Figure out the number of lines in the data that hold the string "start". Reply with that figure only.

- _Dataset entries_:
————

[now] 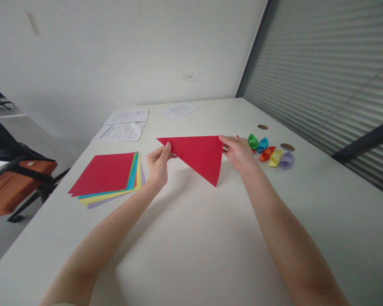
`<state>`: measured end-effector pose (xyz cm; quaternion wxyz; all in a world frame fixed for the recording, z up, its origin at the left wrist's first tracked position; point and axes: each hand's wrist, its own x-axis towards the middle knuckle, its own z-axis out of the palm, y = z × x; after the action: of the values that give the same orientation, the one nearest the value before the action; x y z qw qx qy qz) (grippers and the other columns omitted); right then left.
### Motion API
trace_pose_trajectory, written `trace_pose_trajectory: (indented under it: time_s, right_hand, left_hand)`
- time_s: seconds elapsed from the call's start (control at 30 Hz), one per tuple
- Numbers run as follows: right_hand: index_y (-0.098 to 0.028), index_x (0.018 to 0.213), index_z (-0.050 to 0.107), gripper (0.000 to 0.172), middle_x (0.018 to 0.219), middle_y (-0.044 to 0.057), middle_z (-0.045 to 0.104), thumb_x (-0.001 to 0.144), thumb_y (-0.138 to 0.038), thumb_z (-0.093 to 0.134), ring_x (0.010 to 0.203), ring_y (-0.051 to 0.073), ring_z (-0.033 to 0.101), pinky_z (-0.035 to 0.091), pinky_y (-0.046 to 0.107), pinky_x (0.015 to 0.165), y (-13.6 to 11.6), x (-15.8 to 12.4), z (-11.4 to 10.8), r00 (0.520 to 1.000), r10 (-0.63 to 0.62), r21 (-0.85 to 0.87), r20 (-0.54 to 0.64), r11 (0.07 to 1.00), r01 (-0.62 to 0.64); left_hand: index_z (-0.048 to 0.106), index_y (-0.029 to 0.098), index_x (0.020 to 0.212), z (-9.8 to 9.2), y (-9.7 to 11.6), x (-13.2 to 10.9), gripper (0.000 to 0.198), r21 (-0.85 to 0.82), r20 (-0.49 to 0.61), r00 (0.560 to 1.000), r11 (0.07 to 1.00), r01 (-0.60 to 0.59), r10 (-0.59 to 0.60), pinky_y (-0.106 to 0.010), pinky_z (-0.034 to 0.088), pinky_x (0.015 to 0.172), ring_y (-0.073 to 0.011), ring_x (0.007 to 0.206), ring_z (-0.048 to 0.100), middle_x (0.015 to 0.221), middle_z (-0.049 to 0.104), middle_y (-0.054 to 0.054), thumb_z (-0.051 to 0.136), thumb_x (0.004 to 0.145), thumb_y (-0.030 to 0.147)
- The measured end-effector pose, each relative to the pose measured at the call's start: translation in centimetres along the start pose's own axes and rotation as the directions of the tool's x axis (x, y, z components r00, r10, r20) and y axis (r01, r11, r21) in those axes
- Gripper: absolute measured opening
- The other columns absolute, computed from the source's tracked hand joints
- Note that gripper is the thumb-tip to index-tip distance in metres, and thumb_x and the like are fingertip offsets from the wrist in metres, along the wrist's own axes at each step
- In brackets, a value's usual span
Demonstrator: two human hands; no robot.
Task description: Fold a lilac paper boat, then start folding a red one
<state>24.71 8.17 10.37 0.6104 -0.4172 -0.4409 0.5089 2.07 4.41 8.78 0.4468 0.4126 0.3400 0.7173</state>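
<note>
A red sheet of paper, folded into a triangle, is held up above the white table, one corner pointing down. My left hand pinches it near its left corner, thumb on the near face. At the upper right corner my right hand grips it between thumb and fingers. Left of my left hand lies a fanned stack of coloured paper, red on top with green, blue, orange, yellow and purple edges showing. Just beyond my right hand sit several folded paper pieces in different colours, partly hidden by that hand.
Printed sheets lie at the far left of the table, and another printed sheet lies near the wall. Two brown discs are set in the table at right, beside the window blinds. An orange chair stands at left.
</note>
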Motion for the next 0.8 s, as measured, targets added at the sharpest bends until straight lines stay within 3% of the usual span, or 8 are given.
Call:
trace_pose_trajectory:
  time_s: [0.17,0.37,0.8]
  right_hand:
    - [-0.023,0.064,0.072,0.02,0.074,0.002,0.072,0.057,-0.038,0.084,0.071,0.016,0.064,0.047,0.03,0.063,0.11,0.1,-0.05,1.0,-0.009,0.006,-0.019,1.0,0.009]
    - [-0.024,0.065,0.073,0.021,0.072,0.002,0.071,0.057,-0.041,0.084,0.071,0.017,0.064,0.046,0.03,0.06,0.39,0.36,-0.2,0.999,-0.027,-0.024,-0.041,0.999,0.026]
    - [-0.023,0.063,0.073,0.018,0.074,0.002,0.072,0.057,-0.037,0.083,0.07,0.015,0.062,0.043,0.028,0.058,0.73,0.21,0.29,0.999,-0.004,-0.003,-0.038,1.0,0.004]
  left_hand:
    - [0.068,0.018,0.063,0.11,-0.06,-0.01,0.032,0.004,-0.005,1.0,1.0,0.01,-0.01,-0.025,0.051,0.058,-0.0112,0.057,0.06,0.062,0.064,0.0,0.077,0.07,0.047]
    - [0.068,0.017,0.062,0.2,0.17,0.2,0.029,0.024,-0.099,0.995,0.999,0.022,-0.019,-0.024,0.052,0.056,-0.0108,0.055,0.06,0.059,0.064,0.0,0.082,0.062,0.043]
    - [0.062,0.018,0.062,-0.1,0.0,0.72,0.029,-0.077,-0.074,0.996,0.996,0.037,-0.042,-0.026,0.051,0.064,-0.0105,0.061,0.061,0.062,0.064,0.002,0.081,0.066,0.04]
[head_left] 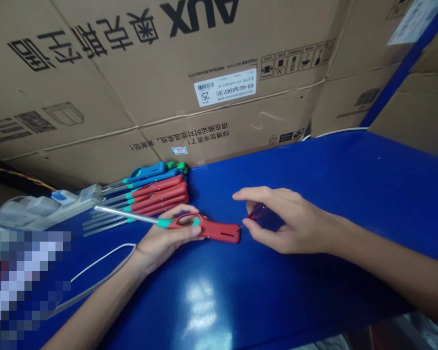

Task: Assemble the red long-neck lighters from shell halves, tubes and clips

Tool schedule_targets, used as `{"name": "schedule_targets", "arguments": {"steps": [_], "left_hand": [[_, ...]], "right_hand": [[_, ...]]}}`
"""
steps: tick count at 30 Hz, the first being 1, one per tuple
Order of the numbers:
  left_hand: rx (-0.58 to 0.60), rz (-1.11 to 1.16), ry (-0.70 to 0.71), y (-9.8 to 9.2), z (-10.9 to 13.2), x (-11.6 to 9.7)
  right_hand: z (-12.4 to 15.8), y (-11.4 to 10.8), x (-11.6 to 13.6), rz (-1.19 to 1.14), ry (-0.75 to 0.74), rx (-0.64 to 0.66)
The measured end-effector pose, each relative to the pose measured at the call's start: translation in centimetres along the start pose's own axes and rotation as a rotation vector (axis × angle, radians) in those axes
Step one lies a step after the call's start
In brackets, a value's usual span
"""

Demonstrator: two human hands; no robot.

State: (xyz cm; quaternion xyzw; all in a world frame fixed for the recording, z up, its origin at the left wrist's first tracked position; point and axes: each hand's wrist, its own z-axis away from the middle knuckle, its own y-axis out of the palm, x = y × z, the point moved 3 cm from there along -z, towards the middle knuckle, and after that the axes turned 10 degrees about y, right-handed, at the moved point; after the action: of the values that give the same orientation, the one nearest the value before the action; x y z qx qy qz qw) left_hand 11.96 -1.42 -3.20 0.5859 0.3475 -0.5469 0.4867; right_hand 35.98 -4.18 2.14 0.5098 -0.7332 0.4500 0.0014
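Note:
My left hand is closed around the handle of a red long-nosed gas lighter. Its metal tube points left, and a green-teal collar joins tube and handle. My right hand pinches a small screwdriver with a dark red handle, partly hidden by the fingers. The thin shaft slants down to the left, its tip at the right end of the lighter's handle, near a slot. Whether the tip sits in a hole or only touches the surface, I cannot tell.
Behind my left hand lies a row of red and blue lighters, with small green pieces beyond. A power strip with plugs stands left of them. Pale cable loops on the blue table. A large cardboard box stands behind.

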Motion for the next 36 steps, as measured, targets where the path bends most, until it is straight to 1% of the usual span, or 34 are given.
{"name": "schedule_targets", "arguments": {"steps": [4,9,12,17,20,24,29,36], "left_hand": [[0.014,0.002,0.004,0.01,-0.06,0.03],[0.005,0.001,-0.001,-0.06,-0.10,-0.01],[0.002,0.000,-0.004,-0.04,-0.10,-0.06],[0.010,0.002,0.000,0.01,0.01,-0.13],[0.013,-0.002,0.000,0.05,0.08,-0.13],[0.007,0.000,-0.004,0.16,-0.01,-0.11],[0.004,0.001,-0.005,0.26,-0.12,-0.17],[0.002,0.008,-0.003,0.27,-0.09,-0.27]], "right_hand": [[-0.16,-0.08,-0.05,0.033,0.006,-0.001],[-0.16,-0.26,0.21,-0.029,0.029,0.050],[-0.01,-0.14,0.15,-0.045,0.034,0.054],[0.02,0.03,-0.11,0.049,-0.005,0.008],[-0.09,-0.06,-0.04,0.090,-0.028,0.006],[-0.09,-0.24,0.25,0.011,-0.033,0.053],[0.05,-0.15,0.16,-0.029,0.020,0.093],[-0.04,-0.18,-0.01,0.097,-0.029,0.035]]}}
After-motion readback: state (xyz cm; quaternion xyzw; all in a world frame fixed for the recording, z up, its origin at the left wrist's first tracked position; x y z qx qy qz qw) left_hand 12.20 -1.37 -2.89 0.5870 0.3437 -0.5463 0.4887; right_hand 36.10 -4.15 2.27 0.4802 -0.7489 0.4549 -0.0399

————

- _Answer section_:
5